Beau Provence uses the Warchol Best-Abilities Care Model, a system of care for people with Alzheimer’s and dementia that centers on making the most of the abilities people still have as they move through the stages of the disease.
“We want people to perform at the best of their abilities,” Schonberg says. “We develop a program centered around what that person can do.” Instead of restraining those who like to wander, for example, caregivers make sure they have lots of opportunities to take walks.
If residents become angry or agitated, staff members are trained to find out the best ways to defuse the situation. Sometimes playing music or looking at family pictures can calm people down, while others find caring for a pet soothing. “It’s different for everybody,” Schonberg says. These methods are a big improvement from ones used in the past, which included housing dementia patients in lockdown units.
“Lots of times, people think there is nothing left,” he says. “We believe there’s still a lot of things left. (People with memory problems) can laugh, smile, dance, still enjoy what they can. They can still be happy.” Although Alzheimer’s and dementia are debilitating diseases, those coping with them needn’t always suffer, he says.
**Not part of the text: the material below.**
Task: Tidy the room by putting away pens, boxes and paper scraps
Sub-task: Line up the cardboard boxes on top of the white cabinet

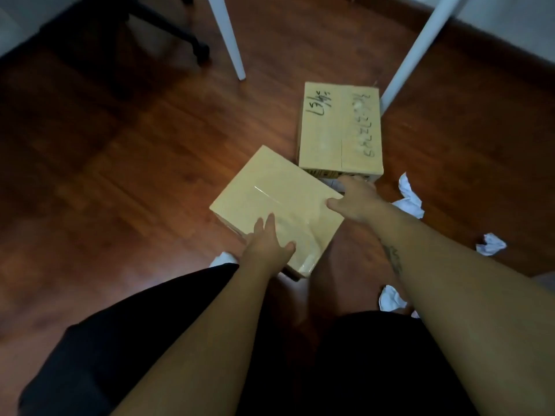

Major medical health insurance doesn’t cover the costs of long term care. Separate long term care insurance may be used to pay for these expenses, whether in a nursing home, skilled care facility, or in a private home. It’s a good idea to discuss coverages with an insurance professional to get a policy that addresses your needs and concerns.
Alzheimer’s Numbers On the Rise
In the U.S.:
• Currently, approximately 5.3 million people age 65 and older
have Alzheimer’s disease.
• By 2025, this number is projected to grow to 7.1 million.
• Approximately 82,000 people 65 and older have Alzheimer’s disease.
• By 2020, that number is projected to be 92,000.
• By 2050, it is expected to rise to 110,000.